### Records supplied
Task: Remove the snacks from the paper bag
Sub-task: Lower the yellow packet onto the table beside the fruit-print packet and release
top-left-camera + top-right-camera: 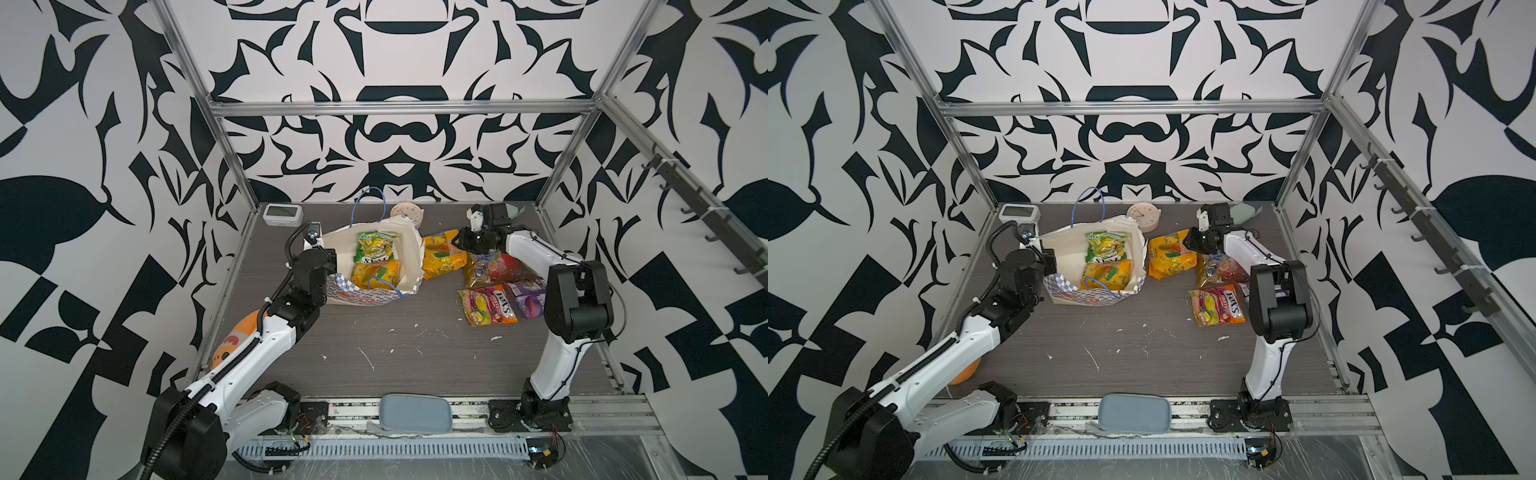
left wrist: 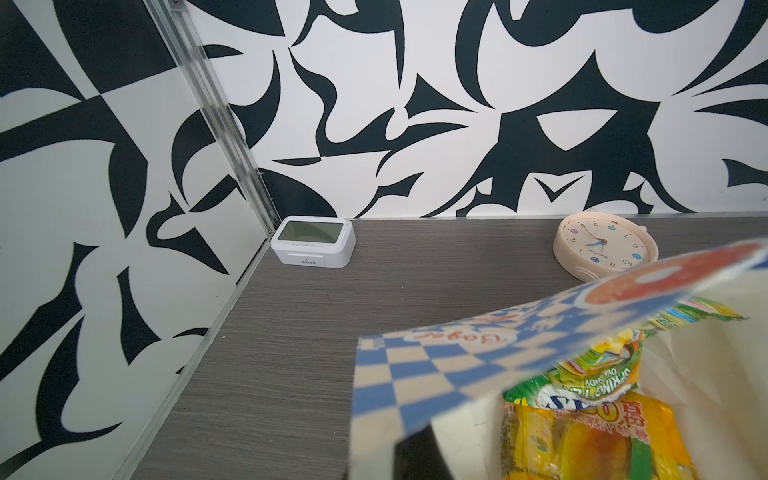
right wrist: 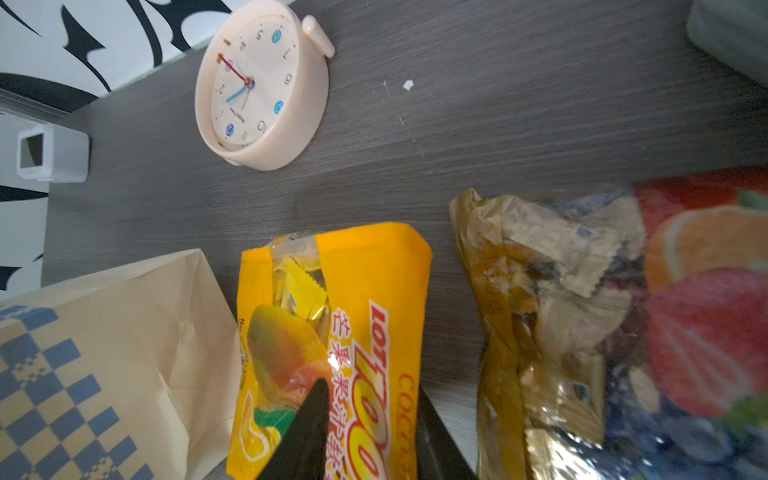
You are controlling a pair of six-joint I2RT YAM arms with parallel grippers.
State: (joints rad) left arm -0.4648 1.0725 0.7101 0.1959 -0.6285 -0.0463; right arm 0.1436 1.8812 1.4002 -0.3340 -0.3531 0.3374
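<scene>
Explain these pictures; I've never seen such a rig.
Two robot arms with pincer grippers work at a table. Two pictures look down from above; two come from cameras on the arms' wrists. The left gripper is shut on the rim of the paper bag. Inside lie a green packet and a yellow packet. The right gripper is open over a second yellow packet beside the bag. A multicoloured pack, a pink packet and a purple packet lie nearby; a round clock and a digital clock sit behind.
</scene>
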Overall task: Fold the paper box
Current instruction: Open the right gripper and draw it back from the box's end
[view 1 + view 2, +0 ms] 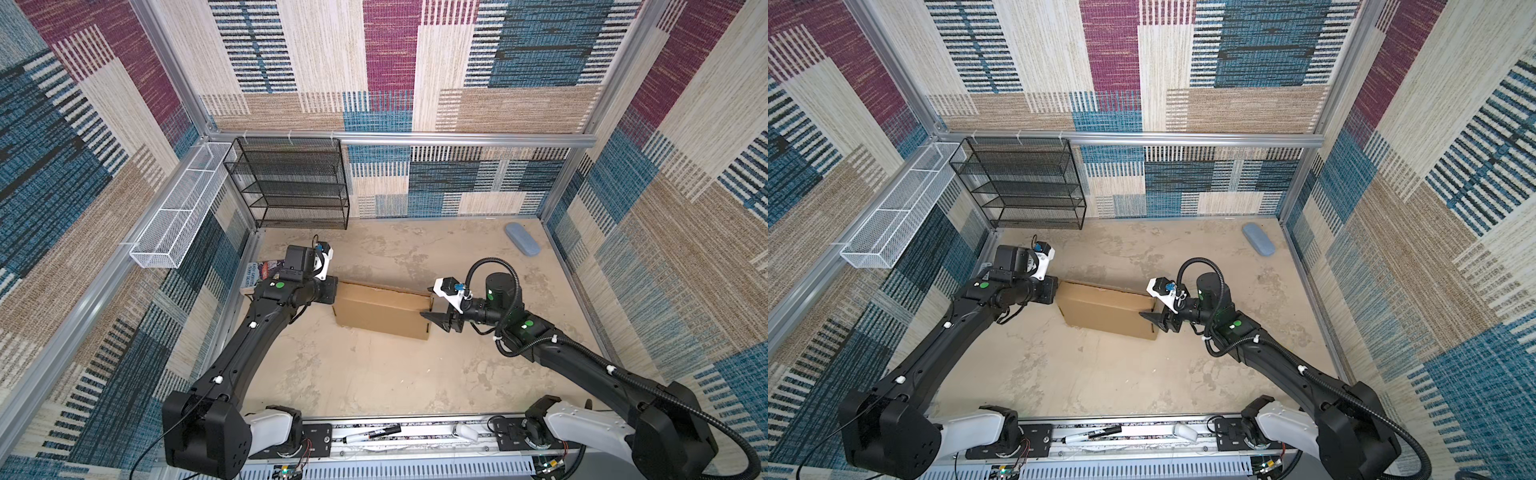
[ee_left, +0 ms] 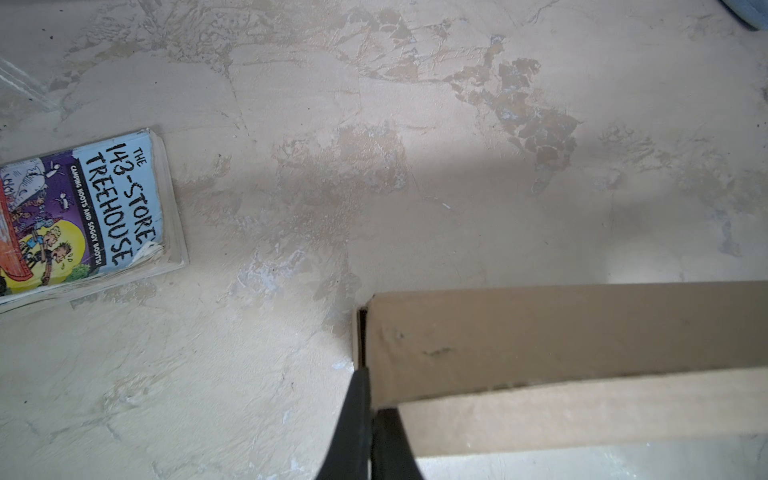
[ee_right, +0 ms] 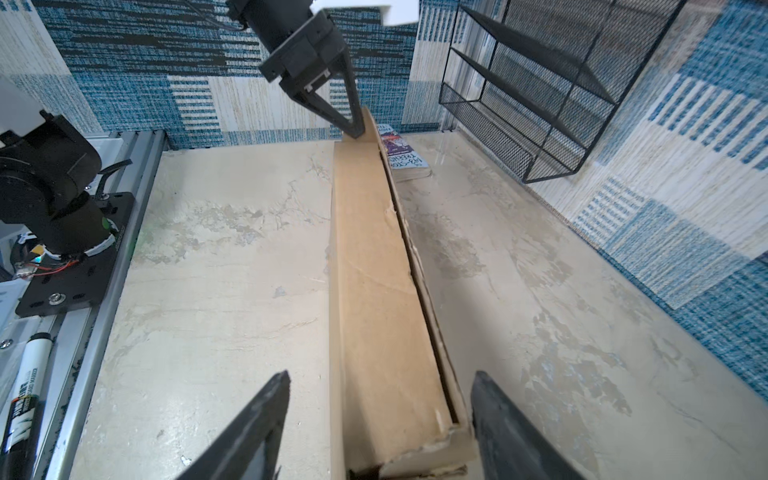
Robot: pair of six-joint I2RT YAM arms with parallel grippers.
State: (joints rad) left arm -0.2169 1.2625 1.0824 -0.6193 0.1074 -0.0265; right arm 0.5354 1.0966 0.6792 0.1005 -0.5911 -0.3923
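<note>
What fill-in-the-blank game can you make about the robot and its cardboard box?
1. The paper box is made of plain brown ____.
2. The right gripper has its jaws ____, with one finger on each side of the box's end.
3. The left gripper, at the box's other end, has its jaws ____.
4. The book on the table has a title ending in the word ____.

Missing words: cardboard; open; shut; TREEHOUSE.
</note>
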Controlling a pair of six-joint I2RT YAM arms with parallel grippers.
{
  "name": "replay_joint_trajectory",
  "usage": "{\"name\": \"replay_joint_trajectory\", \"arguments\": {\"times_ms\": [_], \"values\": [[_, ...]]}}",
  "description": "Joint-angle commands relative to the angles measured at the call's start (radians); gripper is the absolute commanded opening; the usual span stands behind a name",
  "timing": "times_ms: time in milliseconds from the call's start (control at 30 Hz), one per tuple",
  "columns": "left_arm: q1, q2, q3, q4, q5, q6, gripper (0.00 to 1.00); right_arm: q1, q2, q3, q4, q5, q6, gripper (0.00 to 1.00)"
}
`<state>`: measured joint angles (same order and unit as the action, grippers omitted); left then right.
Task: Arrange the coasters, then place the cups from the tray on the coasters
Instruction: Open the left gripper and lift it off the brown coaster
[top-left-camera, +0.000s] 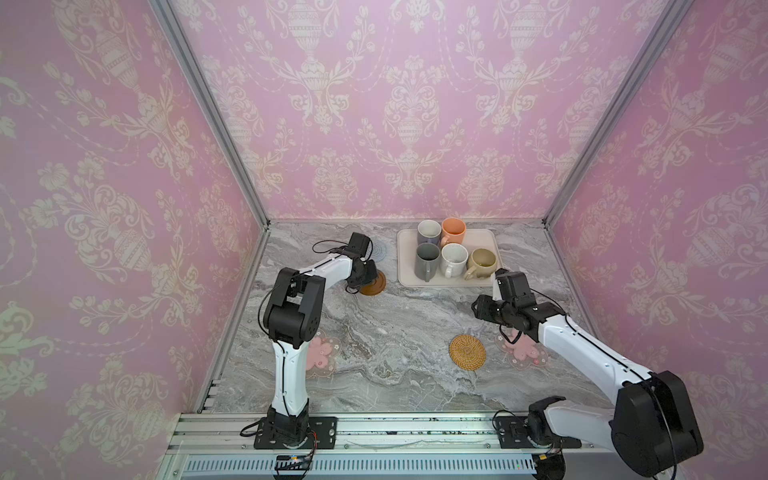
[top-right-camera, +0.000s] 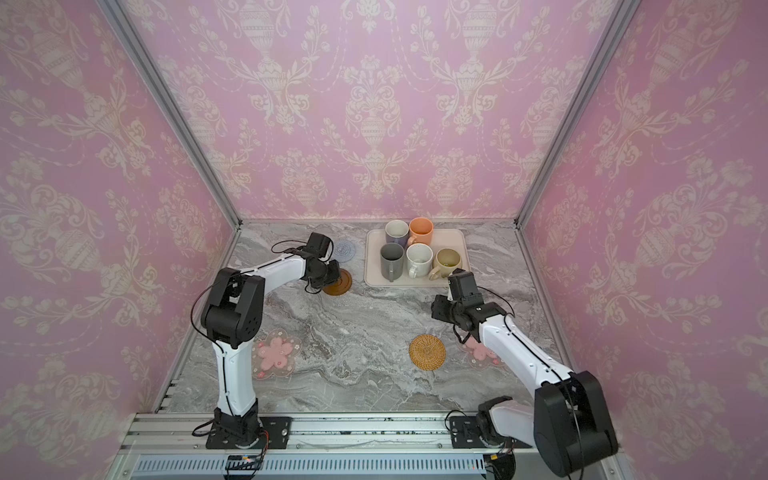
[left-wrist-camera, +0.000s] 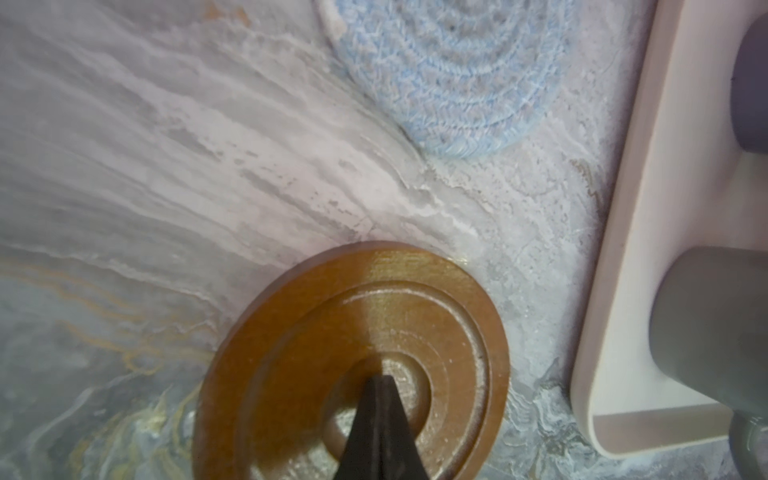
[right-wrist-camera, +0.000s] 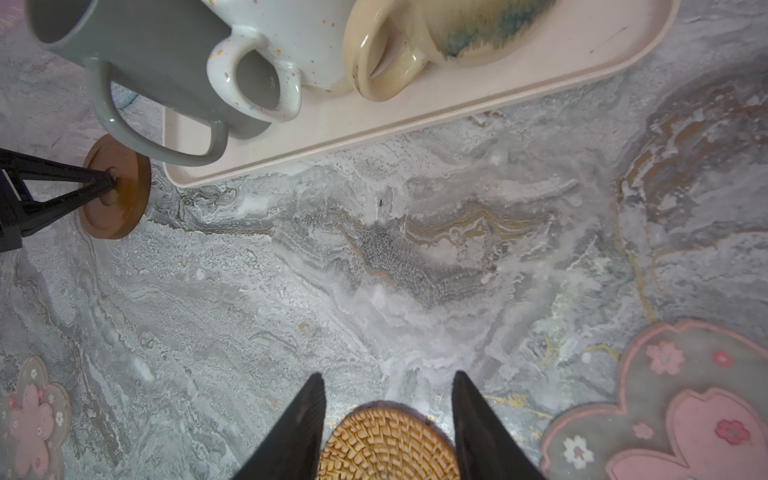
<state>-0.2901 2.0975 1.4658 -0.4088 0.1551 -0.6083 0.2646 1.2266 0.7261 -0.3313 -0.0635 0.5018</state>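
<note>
Grey marbled bench (top-left-camera: 395, 332): the left gripper (left-wrist-camera: 381, 386), pressed together, is set tip-down on the brown disc (left-wrist-camera: 291, 332) just beside the tray (top-left-camera: 486, 241) of cups (top-left-camera: 453, 259) near the far edge, so coaster arranging is judged in hand and a slide toward open bench is called for. The right gripper (right-wrist-camera: 387, 374) is held half spread, empty, near the rattan coaster (right-wrist-camera: 386, 444); both flower coasters (top-left-camera: 324, 353) are partly hidden by arms.

No readable text, label, brand, number or sign appears on anything.
</note>
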Motion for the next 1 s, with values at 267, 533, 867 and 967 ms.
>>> {"name": "replay_joint_trajectory", "arguments": {"times_ms": [267,533,867,967], "values": [[-0.001,-0.009,-0.038,-0.104,0.002,0.003,0.08,0.009,-0.002,0.019,-0.028,-0.003,-0.001,0.51],[-0.001,-0.285,-0.13,-0.155,0.066,0.097,0.16,0.032,-0.049,-0.002,-0.111,0.029,0.029,0.43],[-0.003,-0.528,-0.303,-0.215,0.075,0.114,0.19,0.191,-0.087,-0.076,-0.19,0.065,0.09,0.34],[-0.003,-0.54,-0.327,-0.221,0.06,0.118,0.19,0.202,-0.099,-0.1,-0.197,0.065,0.119,0.32]]}}
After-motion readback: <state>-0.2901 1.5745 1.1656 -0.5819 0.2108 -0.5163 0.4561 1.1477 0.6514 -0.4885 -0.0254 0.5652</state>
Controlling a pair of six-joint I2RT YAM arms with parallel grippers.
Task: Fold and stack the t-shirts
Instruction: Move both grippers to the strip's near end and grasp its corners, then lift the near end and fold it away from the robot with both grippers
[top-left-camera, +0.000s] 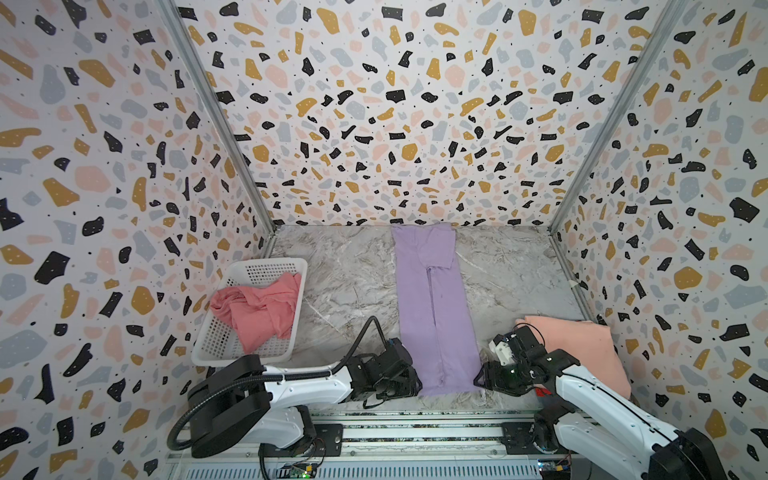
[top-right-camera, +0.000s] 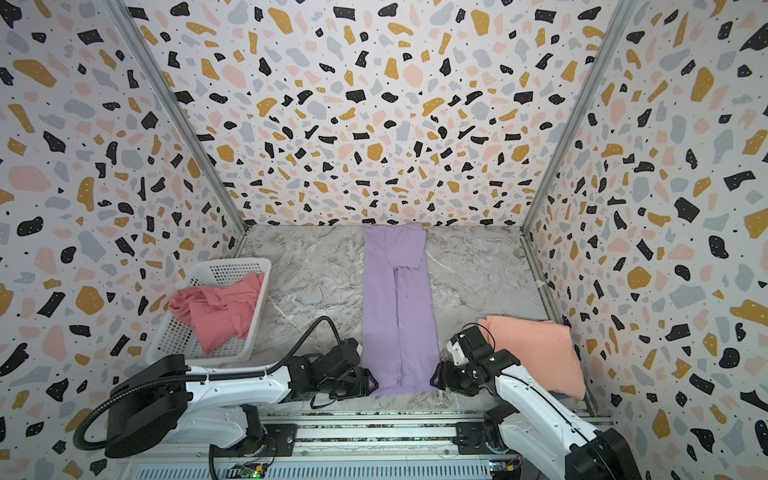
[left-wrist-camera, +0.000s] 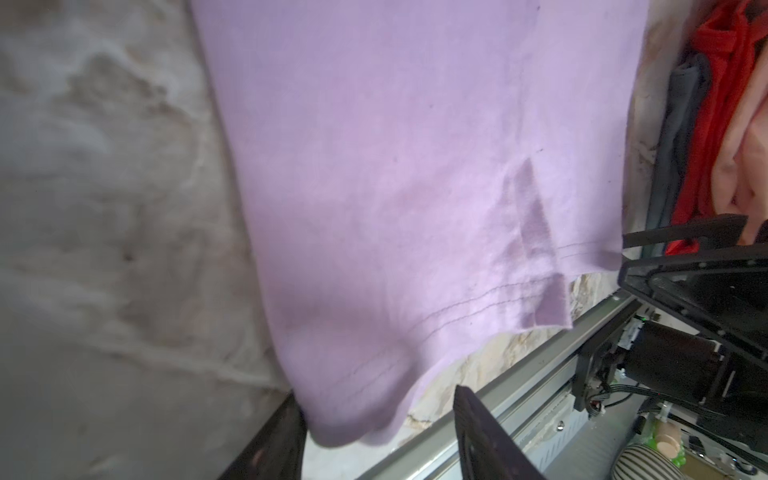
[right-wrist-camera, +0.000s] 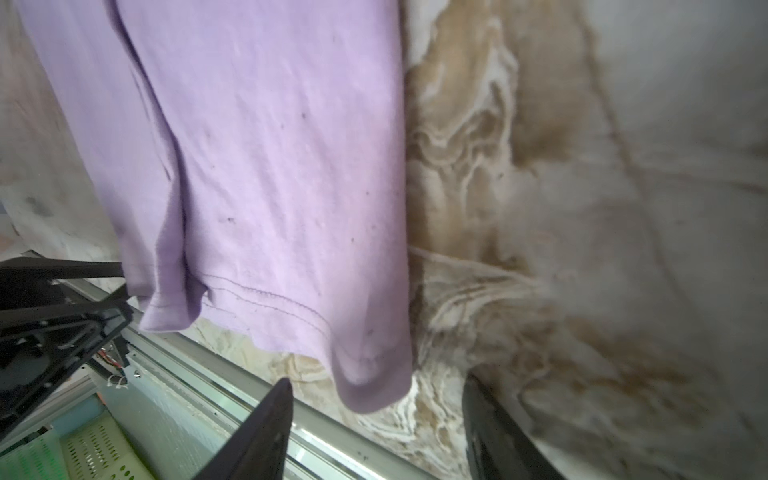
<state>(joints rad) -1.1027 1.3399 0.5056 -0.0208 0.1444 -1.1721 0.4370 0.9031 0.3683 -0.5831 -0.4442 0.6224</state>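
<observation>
Where the metal rail (top-left-camera: 415, 434) crosses the bottom of both top views, the left arm (top-left-camera: 299, 384) lies low and almost level, reaching in from the lower left. The right arm (top-left-camera: 602, 399) slants in from the lower right corner. Each ends at a near corner of the lilac t-shirt (top-left-camera: 436, 299). The left fingers (left-wrist-camera: 274, 440) stand apart with one hem corner between them, one finger touching cloth, nothing clamped. The right fingers (right-wrist-camera: 266, 428) are spread the same way around the other hem corner. That hem lies just short of the worktop's (top-left-camera: 345, 266) front edge, and bare marbled surface flanks the shirt on both sides. At lower right, just behind the right arm, a folded peach t-shirt (top-left-camera: 582, 349) sits against the side wall; the left wrist view shows a red t-shirt (left-wrist-camera: 719, 124) and grey cloth (left-wrist-camera: 673, 145) beside it. At centre left a white basket (top-left-camera: 216, 340) holds a crumpled rose pink t-shirt (top-left-camera: 257, 307) that spills over its left rim. The lilac shirt is a long narrow strip, its sides turned in to meet down the middle. It runs up the centre to the foot of the back wall and is flecked with small dark specks.
</observation>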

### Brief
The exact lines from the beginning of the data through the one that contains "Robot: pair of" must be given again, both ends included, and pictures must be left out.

### Task output
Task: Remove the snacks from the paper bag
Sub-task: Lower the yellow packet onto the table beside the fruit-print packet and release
top-left-camera + top-right-camera: 
left wrist: 
right wrist: 
You are controlling a pair of six-joint I2RT YAM arms with parallel grippers.
State: (joints rad) left arm -0.4648 1.0725 0.7101 0.1959 -0.6285 -0.0463; right arm 0.1436 1.8812 1.4002 -0.3340 -0.3531 0.3374
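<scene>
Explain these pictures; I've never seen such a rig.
Two robot arms with pincer grippers work at a table. Two pictures look down from above; two come from cameras on the arms' wrists. The left gripper is shut on the rim of the paper bag. Inside lie a green packet and a yellow packet. The right gripper is open over a second yellow packet beside the bag. A multicoloured pack, a pink packet and a purple packet lie nearby; a round clock and a digital clock sit behind.
</scene>
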Overall task: Fold the paper box
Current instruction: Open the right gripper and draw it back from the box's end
[view 1 + view 2, +0 ms] 
[ee_left, +0 ms] 
[ee_right, +0 ms] 
Robot: pair of six-joint I2RT YAM arms with parallel grippers.

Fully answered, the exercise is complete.